[What to produce] Set the data down exactly as it stands, and keep its pictures out.

[Data shown]

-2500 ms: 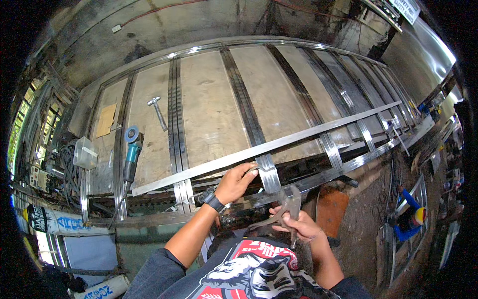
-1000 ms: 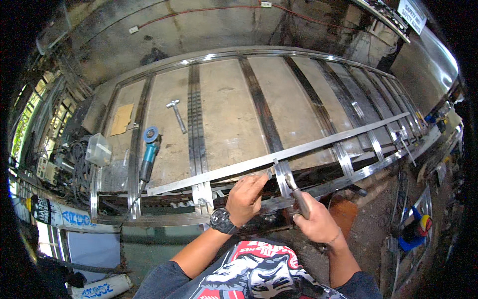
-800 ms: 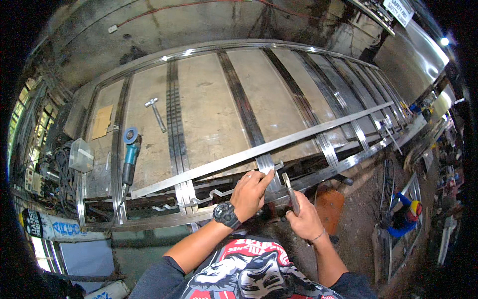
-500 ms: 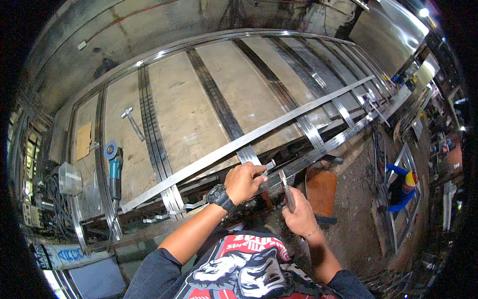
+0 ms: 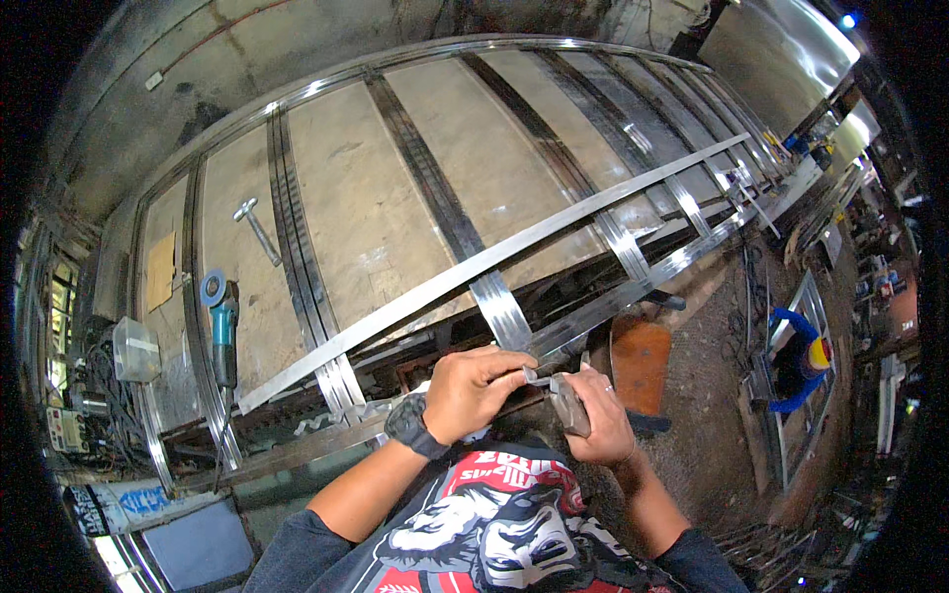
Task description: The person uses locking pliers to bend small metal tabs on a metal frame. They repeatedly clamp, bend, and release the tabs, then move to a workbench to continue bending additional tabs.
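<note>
The left hand [image 5: 473,393] pinches a metal strip [image 5: 535,377] between thumb and fingers, its end poking out at that hand's 3 o'clock. The right hand [image 5: 605,423] curls firmly around a dark hand tool [image 5: 567,405], with the strip's end at its 10 o'clock. Whether the tool grips the strip is hard to make out; the left fingers hide part of the strip.

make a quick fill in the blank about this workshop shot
The ____ hand grips the grey metal hand tool. The left hand pinches a small piece of ____. Of the hammer and the angle grinder, the ____ lies nearer the person. The clear plastic box lies to the ____ of the grinder.

Missing words: right; metal; angle grinder; left.
</note>
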Demonstrator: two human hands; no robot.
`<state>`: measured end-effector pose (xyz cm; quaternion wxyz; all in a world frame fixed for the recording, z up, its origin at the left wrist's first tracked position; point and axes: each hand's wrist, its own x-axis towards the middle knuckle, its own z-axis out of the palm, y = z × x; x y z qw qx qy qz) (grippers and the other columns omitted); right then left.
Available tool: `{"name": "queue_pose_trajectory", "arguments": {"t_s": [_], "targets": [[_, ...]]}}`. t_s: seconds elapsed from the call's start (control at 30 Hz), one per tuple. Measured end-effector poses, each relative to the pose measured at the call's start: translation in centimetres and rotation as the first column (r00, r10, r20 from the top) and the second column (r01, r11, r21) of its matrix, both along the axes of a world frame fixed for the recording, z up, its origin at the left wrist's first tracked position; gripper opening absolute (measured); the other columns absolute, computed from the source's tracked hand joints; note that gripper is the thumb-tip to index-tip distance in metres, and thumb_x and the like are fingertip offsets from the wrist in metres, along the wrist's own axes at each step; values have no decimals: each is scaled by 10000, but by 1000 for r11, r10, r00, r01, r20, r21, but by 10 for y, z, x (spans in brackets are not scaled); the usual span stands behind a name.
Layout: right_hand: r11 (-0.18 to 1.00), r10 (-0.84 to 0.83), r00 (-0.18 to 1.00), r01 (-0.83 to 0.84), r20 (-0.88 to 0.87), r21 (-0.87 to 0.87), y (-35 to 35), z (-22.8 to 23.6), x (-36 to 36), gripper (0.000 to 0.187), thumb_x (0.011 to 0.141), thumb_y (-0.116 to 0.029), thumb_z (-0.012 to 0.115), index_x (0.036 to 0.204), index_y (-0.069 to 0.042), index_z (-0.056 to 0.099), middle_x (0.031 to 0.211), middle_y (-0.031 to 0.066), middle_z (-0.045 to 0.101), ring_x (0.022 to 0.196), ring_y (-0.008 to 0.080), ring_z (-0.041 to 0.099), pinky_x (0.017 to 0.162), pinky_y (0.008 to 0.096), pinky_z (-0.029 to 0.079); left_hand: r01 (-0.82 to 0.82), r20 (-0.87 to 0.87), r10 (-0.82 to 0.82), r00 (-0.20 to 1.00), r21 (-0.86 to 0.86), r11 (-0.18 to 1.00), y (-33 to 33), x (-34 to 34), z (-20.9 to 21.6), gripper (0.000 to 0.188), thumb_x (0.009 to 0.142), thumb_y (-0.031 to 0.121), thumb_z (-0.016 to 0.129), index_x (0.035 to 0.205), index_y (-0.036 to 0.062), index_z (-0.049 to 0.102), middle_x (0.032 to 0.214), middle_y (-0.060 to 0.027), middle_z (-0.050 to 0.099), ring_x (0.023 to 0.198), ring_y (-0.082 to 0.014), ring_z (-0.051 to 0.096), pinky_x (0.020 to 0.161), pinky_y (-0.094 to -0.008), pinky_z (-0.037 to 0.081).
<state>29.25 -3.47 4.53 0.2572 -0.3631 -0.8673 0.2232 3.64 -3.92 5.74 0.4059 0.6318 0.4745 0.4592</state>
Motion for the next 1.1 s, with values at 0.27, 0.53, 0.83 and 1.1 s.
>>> {"name": "queue_pose_trajectory", "arguments": {"t_s": [0.27, 0.53, 0.83, 1.1], "targets": [[945, 241, 969, -249, 61, 211, 18, 2, 0, 612, 758, -104, 731, 1338, 10, 571, 1173, 156, 644, 1071, 347, 630, 1082, 561, 484, 64, -33, -61, 998, 95, 993, -39, -9, 17, 299, 890, 37, 699, 1184, 79, 738, 909, -114, 692, 835, -300, 663, 771, -376, 514], [903, 306, 949, -314, 74, 294, 31, 14, -21, 587, 778, -68, 694, 1349, -25, 567, 1030, 110, 658, 989, 314, 633, 974, 516, 528, 70, 6, -71, 997, 138, 988, -49, -22, 13, 303, 899, 36, 693, 1195, 83, 740, 893, -104, 685, 829, -298, 647, 778, -387, 508], [894, 345, 935, -353, 81, 275, 35, 15, -26, 635, 771, -44, 720, 1379, -3, 544, 960, 115, 666, 882, 318, 646, 807, 428, 554, 53, -28, -49, 998, 180, 982, -48, -27, 10, 293, 869, 13, 719, 1148, 99, 743, 871, -78, 684, 806, -288, 641, 754, -382, 505], [907, 363, 931, -358, 19, 220, 38, 17, -31, 558, 798, -89, 721, 1321, 6, 552, 955, 141, 658, 809, 338, 645, 747, 436, 544, 27, -35, -21, 999, 183, 983, -45, -24, 12, 300, 821, -28, 743, 1096, 93, 761, 897, -86, 729, 807, -263, 687, 738, -355, 527]]}}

[Output of the exercise]
-2500 ms: 
-1000 ms: 
-800 ms: 
-500 ms: 
+0 ms: 
Task description: The person uses locking pliers to bend small metal tabs on a metal frame. They repeatedly clamp, bend, and release the tabs, then move to a workbench to continue bending additional tabs.
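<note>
The left hand [image 5: 473,393] pinches a metal strip [image 5: 535,377] between thumb and fingers, its end poking out at that hand's 3 o'clock. The right hand [image 5: 605,423] curls firmly around a dark hand tool [image 5: 567,405], with the strip's end at its 10 o'clock. Whether the tool grips the strip is hard to make out; the left fingers hide part of the strip.

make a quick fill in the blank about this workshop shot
The ____ hand grips the grey metal hand tool. The left hand pinches a small piece of ____. Of the hammer and the angle grinder, the ____ lies nearer the person. The clear plastic box lies to the ____ of the grinder.

Missing words: right; metal; angle grinder; left.
</note>
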Demonstrator: two human hands; no robot.
`<state>`: measured end-effector pose (xyz cm; quaternion wxyz; all in a world frame fixed for the recording, z up, its origin at the left wrist's first tracked position; point and axes: each hand's wrist, its own x-axis towards the middle knuckle, its own z-axis out of the palm, y = z × x; x y z qw qx qy qz) (grippers and the other columns omitted); right then left.
Available tool: `{"name": "queue_pose_trajectory", "arguments": {"t_s": [_], "targets": [[_, ...]]}}`. t_s: seconds elapsed from the call's start (control at 30 Hz), one per tuple. Measured end-effector poses, each relative to the pose measured at the call's start: translation in centimetres and rotation as the first column (r00, r10, r20 from the top) and the second column (r01, r11, r21) of its matrix, both along the axes of a world frame fixed for the recording, z up, its origin at the left wrist's first tracked position; gripper opening absolute (measured); the other columns absolute, computed from the source's tracked hand joints; note that gripper is the thumb-tip to index-tip distance in metres, and thumb_x and the like are fingertip offsets from the wrist in metres, along the wrist's own axes at each step; values have no decimals: each is scaled by 10000, but by 1000 for r11, r10, r00, r01, r20, r21, but by 10 for y, z, x (spans in brackets are not scaled); the usual span stands behind a name.
Layout: right_hand: r11 (-0.18 to 1.00), r10 (-0.84 to 0.83), r00 (-0.18 to 1.00), r01 (-0.83 to 0.84), r20 (-0.88 to 0.87), r21 (-0.87 to 0.87), y (-35 to 35), z (-22.8 to 23.6), x (-36 to 36), gripper (0.000 to 0.187), thumb_x (0.011 to 0.141), thumb_y (-0.116 to 0.029), thumb_z (-0.012 to 0.115), index_x (0.036 to 0.204), index_y (-0.069 to 0.042), index_z (-0.056 to 0.099), middle_x (0.031 to 0.211), middle_y (-0.031 to 0.066), middle_z (-0.045 to 0.101), ring_x (0.022 to 0.196), ring_y (-0.008 to 0.080), ring_z (-0.041 to 0.099), pinky_x (0.017 to 0.162), pinky_y (0.008 to 0.096), pinky_z (-0.029 to 0.079); left_hand: r01 (-0.82 to 0.82), r20 (-0.87 to 0.87), r10 (-0.82 to 0.82), r00 (-0.20 to 1.00), r21 (-0.86 to 0.86), r11 (-0.18 to 1.00), y (-33 to 33), x (-34 to 34), z (-20.9 to 21.6), gripper (0.000 to 0.188), thumb_x (0.009 to 0.142), thumb_y (-0.031 to 0.121), thumb_z (-0.016 to 0.129), index_x (0.035 to 0.205), index_y (-0.036 to 0.062), index_z (-0.049 to 0.102), middle_x (0.032 to 0.214), middle_y (-0.060 to 0.027), middle_z (-0.050 to 0.099), ring_x (0.023 to 0.198), ring_y (-0.082 to 0.014), ring_z (-0.051 to 0.096), pinky_x (0.020 to 0.161), pinky_y (-0.094 to -0.008), pinky_z (-0.037 to 0.081).
<state>29.25 -3.47 4.53 0.2572 -0.3631 -0.8673 0.2232 3.64 -3.92 5.74 0.4059 0.6318 0.4745 0.4592</state>
Motion for the next 1.1 s, with values at 0.27, 0.53, 0.83 and 1.1 s.
>>> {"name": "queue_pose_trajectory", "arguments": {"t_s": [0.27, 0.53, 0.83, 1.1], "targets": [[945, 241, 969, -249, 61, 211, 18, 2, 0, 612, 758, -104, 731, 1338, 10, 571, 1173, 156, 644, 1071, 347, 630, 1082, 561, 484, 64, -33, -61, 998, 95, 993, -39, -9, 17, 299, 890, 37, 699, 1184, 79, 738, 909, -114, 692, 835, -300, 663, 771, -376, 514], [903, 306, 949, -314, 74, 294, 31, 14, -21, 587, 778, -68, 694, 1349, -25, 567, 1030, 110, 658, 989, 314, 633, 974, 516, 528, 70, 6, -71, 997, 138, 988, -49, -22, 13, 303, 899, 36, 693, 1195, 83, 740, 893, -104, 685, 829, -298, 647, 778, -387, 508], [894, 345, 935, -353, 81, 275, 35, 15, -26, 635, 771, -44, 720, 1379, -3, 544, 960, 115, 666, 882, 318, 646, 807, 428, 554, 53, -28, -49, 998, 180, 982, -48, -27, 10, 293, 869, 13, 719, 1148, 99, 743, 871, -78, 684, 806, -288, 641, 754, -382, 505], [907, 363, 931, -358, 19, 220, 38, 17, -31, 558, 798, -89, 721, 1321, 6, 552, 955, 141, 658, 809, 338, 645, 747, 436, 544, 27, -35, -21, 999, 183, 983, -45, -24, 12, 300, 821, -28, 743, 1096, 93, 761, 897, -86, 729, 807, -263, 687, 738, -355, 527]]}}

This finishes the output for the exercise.